- [ASSIGNMENT] The material below holds a span beginning at the line with "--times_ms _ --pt" and ending at the line with "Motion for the". Quote that span exactly, both ends included, and only that span.

- [AVAILABLE DATA]
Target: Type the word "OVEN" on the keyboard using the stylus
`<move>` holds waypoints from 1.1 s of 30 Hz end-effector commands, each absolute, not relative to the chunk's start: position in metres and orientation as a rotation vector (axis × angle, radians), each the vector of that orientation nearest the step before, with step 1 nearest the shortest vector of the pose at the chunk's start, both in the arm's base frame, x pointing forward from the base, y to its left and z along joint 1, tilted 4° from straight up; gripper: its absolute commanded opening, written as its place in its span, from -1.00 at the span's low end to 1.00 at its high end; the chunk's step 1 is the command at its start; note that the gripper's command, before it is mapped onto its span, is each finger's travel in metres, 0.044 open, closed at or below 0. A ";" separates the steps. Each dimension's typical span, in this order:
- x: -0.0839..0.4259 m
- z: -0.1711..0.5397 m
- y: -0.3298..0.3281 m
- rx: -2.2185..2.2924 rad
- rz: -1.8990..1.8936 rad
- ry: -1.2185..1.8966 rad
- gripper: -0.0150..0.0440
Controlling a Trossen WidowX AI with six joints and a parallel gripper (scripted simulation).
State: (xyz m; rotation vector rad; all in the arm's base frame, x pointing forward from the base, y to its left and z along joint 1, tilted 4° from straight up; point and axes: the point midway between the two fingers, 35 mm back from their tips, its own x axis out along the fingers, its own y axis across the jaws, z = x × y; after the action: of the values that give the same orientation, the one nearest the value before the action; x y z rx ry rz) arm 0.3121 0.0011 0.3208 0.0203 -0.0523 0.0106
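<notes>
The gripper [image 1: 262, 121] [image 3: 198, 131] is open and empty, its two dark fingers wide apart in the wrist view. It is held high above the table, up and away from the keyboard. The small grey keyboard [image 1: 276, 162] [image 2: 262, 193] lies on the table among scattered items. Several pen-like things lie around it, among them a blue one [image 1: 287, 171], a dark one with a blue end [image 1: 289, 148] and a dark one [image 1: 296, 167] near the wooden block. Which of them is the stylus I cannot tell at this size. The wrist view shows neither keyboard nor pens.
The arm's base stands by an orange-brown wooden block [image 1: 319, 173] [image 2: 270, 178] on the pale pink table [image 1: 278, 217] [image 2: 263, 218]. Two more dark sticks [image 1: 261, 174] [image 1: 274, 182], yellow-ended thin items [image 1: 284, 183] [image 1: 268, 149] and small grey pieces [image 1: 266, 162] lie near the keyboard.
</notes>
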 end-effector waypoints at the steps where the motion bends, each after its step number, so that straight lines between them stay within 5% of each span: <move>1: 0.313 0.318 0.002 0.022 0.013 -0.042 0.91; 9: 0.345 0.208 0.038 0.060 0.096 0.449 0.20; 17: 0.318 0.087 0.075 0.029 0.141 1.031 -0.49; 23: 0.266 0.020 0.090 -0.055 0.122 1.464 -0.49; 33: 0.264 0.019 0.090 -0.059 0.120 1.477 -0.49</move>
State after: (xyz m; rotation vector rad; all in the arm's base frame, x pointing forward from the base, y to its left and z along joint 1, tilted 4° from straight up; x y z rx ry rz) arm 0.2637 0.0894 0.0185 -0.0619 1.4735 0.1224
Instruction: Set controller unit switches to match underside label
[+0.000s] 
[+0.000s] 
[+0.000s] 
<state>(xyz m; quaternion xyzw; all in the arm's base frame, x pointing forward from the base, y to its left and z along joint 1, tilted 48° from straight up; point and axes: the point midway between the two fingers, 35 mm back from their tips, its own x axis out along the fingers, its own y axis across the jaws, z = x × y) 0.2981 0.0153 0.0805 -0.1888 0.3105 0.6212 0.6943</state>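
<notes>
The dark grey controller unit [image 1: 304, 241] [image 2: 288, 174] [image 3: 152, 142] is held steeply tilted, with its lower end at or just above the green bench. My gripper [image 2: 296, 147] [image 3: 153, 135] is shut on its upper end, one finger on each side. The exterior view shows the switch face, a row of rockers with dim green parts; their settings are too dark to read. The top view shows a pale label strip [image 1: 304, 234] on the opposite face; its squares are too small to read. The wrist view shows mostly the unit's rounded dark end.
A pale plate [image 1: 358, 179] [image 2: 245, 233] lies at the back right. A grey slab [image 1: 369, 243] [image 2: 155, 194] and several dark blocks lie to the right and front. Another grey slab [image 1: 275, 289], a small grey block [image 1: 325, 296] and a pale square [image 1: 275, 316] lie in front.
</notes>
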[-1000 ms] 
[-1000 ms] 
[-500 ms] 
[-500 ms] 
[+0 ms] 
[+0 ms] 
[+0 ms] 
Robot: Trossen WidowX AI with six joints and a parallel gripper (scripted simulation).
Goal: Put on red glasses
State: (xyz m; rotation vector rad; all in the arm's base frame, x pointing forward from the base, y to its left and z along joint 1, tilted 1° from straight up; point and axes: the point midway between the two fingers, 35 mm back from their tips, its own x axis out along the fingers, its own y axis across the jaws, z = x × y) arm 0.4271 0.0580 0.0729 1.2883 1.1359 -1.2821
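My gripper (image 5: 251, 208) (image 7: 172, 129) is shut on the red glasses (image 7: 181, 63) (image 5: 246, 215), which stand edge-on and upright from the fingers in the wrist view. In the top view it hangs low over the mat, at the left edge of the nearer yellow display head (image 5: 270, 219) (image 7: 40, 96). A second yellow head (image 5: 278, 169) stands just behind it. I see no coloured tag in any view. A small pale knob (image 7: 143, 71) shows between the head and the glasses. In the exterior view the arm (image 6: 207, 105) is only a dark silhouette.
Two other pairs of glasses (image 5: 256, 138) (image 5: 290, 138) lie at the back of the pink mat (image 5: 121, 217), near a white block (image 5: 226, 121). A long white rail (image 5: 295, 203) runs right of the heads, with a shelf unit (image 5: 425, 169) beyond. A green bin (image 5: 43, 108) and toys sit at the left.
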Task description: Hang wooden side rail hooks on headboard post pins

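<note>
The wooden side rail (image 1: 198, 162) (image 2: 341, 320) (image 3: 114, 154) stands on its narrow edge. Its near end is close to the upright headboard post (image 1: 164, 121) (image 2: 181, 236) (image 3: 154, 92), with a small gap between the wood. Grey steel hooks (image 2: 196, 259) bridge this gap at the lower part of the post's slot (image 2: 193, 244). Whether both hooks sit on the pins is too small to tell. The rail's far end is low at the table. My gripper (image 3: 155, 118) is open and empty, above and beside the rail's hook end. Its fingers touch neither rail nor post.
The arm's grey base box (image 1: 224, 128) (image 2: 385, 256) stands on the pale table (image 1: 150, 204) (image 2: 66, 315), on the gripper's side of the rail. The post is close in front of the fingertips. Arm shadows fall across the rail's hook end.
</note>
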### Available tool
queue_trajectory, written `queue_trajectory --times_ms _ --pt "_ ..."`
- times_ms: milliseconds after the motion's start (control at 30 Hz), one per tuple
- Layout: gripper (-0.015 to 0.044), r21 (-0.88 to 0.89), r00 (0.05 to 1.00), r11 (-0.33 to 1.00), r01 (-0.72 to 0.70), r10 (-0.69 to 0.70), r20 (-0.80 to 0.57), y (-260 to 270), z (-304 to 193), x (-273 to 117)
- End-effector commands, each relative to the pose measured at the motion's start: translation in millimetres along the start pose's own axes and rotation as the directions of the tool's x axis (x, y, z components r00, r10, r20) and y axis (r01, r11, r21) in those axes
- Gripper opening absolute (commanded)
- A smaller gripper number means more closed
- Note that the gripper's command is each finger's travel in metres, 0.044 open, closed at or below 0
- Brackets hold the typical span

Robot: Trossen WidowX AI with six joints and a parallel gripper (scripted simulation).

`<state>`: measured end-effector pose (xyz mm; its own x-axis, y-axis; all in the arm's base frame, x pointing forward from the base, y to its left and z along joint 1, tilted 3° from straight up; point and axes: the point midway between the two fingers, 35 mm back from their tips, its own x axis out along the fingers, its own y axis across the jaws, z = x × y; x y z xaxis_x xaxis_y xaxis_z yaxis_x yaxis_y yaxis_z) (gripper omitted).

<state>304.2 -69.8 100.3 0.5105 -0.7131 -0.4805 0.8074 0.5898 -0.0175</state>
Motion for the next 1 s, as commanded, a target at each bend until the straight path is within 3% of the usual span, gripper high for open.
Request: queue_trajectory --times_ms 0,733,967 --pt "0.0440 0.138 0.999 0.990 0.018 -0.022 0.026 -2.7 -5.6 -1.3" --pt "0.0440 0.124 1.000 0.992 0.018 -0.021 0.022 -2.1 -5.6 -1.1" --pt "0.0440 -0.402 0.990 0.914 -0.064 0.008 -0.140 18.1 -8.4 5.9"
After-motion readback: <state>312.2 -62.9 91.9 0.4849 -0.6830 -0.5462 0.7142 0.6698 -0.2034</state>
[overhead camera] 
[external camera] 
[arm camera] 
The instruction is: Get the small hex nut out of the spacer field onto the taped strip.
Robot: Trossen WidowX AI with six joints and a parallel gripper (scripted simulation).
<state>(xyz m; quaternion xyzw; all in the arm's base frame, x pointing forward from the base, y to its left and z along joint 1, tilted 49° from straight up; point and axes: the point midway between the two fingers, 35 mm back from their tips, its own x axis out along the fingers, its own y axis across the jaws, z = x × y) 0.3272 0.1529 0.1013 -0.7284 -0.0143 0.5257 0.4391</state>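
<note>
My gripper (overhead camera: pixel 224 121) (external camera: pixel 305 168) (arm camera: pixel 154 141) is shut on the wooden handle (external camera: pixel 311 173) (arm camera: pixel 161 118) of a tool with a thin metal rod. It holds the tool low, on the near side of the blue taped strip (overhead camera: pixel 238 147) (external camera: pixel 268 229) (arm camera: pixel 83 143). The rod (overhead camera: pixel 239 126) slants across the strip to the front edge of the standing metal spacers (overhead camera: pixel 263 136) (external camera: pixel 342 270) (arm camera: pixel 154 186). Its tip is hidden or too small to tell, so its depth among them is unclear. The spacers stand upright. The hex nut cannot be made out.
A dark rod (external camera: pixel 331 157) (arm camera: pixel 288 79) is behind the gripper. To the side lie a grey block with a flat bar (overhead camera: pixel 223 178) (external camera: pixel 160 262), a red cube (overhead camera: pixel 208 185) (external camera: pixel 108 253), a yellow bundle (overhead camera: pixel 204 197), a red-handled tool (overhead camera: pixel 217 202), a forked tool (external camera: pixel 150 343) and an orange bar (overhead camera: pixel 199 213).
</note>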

- [EXERCISE OUTPUT]
queue_trajectory, written `queue_trajectory --times_ms _ --pt "_ ..."`
- times_ms: milliseconds after the motion's start (control at 30 Hz), one per tuple
- Layout: gripper (-0.015 to 0.044), r21 (-0.88 to 0.89), r00 (0.05 to 1.00), r11 (-0.33 to 1.00), r01 (-0.72 to 0.70), r10 (-0.69 to 0.70), r20 (-0.80 to 0.57), y (-260 to 270), z (-304 to 193), x (-273 to 117)
- End-effector commands, each relative to the pose measured at the motion's start: translation in millimetres along the start pose's own axes and rotation as the directions of the tool's x axis (x, y, z components r00, r10, r20) and y axis (r01, r11, r21) in those axes
- Gripper opening absolute (commanded)
- A smaller gripper number means more closed
- Note that the gripper's command is each finger's travel in metres, 0.044 open, closed at or below 0
- Brackets hold the typical span

Robot: Trossen WidowX AI with six joints and a parallel gripper (scripted simulation).

`<state>`: measured end-effector pose (xyz mm; its own x-axis, y-axis; all in the arm's base frame, x pointing forward from the base, y to its left and z along joint 1, tilted 3° from straight up; point and axes: the point midway between the two fingers, 35 mm back from their tips, its own x axis out along the fingers, its own y axis across the jaws, z = x × y; x y z xaxis_x xaxis_y xaxis_z yaxis_x yaxis_y yaxis_z) (gripper omitted).

<state>304.2 -69.8 100.3 0.5105 -0.7131 -0.4805 0.8074 0.5898 -0.0175</state>
Motion for the next 1 s, as commanded, a target at each bend until the straight path is within 3% of the usual span, gripper high for open.

Nothing further is needed for this exercise.